Go through the data below and copy it exactly, skipping every picture.

· · ·

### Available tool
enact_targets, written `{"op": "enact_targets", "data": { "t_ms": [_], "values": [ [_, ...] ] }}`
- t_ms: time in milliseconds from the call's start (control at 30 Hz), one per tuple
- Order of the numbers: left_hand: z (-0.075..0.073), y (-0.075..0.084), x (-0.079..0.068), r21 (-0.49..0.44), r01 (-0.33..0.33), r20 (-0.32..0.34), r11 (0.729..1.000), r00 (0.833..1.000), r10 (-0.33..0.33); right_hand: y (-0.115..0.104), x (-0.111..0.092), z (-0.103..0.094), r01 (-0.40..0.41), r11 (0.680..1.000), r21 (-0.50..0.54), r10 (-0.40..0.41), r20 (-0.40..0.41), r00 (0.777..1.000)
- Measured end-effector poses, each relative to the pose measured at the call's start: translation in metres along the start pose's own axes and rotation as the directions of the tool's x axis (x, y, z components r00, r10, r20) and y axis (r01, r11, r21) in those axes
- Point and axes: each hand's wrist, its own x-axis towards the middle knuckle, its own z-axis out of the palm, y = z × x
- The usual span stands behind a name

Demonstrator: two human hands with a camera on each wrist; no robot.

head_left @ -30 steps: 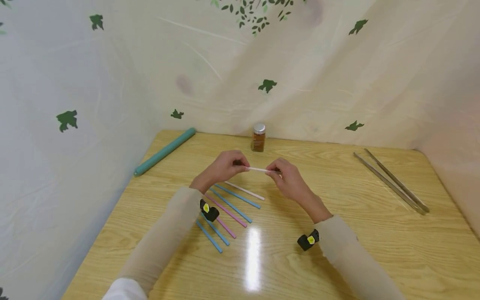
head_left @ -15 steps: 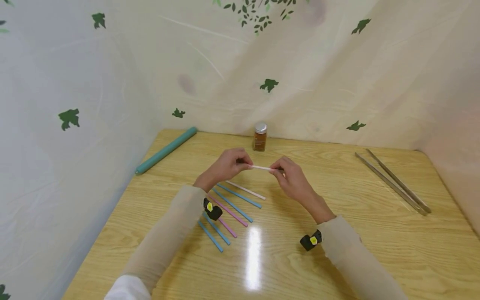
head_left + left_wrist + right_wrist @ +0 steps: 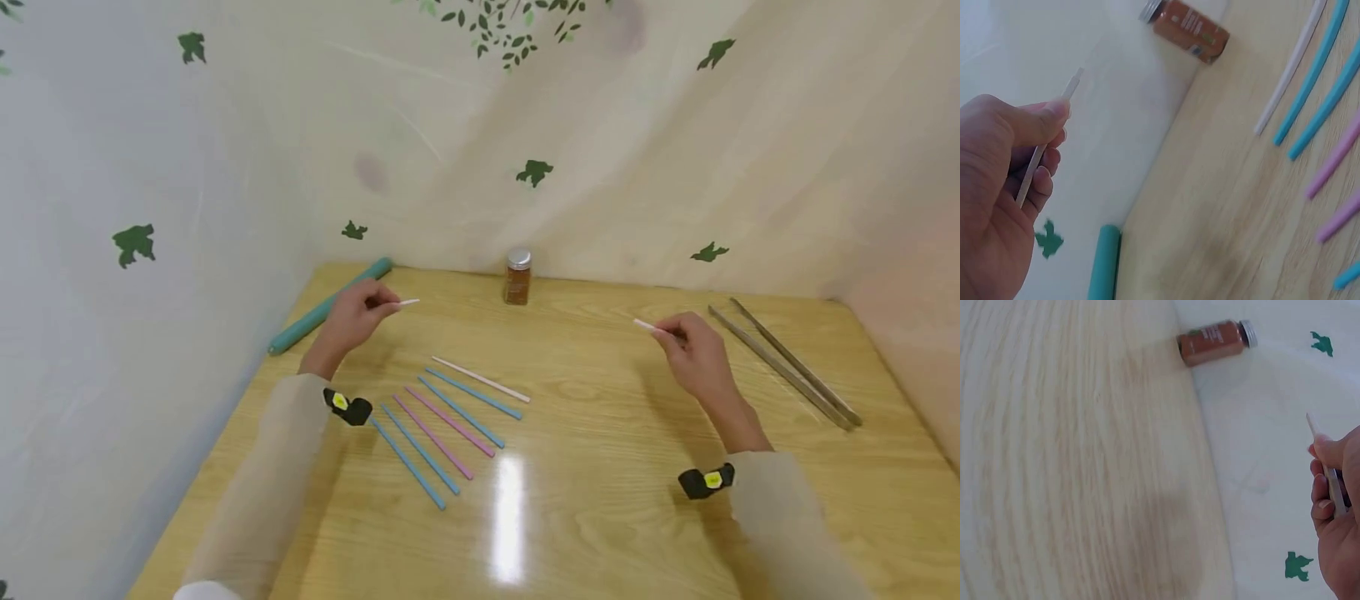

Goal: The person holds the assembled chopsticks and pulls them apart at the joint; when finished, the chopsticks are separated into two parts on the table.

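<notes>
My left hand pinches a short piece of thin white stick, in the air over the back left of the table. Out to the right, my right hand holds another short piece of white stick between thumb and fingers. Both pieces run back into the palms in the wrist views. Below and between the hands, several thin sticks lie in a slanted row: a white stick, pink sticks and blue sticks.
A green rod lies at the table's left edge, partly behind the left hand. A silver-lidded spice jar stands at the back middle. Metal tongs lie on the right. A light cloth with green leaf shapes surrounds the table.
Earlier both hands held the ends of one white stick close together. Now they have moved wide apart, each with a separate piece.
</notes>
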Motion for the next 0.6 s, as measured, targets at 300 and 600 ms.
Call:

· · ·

▸ Answer for the task
### Available tool
enact_targets, written `{"op": "enact_targets", "data": { "t_ms": [_], "values": [ [_, ...] ] }}`
- t_ms: time in milliseconds from the call's start (control at 30 Hz), one per tuple
- Order of the numbers: left_hand: z (-0.075..0.073), y (-0.075..0.084), x (-0.079..0.068), r21 (-0.49..0.44), r01 (-0.33..0.33), r20 (-0.32..0.34), r11 (0.729..1.000), r00 (0.833..1.000), r10 (-0.33..0.33); right_hand: y (-0.115..0.104), x (-0.111..0.092), z (-0.103..0.094), r01 (-0.40..0.41), r11 (0.680..1.000), r21 (-0.50..0.54), r10 (-0.40..0.41), r20 (-0.40..0.41), r00 (0.777..1.000)
- Measured end-effector poses, each relative to the pose measured at the call's start: translation in metres along the start pose's own axes and rotation as the directions of the tool's x axis (x, y, z components r00, r10, r20) and y axis (r01, r11, r21) in those axes
- Point and axes: each hand's wrist, its own x-axis towards the middle knuckle, its own z-axis out of the palm, y = z × x
- The usual span stands behind a name

Demonstrator: two human hands with a camera on each wrist; no robot.

head_left @ -30 steps: 
head_left @ -15 steps: 
head_left + left_wrist + right_wrist @ +0 steps: 

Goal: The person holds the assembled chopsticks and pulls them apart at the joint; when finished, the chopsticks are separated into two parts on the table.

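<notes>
My left hand pinches a short piece of thin white stick, in the air over the back left of the table. Out to the right, my right hand holds another short piece of white stick between thumb and fingers. Both pieces run back into the palms in the wrist views. Below and between the hands, several thin sticks lie in a slanted row: a white stick, pink sticks and blue sticks.
A green rod lies at the table's left edge, partly behind the left hand. A silver-lidded spice jar stands at the back middle. Metal tongs lie on the right. A light cloth with green leaf shapes surrounds the table.
Earlier both hands held the ends of one white stick close together. Now they have moved wide apart, each with a separate piece.
</notes>
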Motion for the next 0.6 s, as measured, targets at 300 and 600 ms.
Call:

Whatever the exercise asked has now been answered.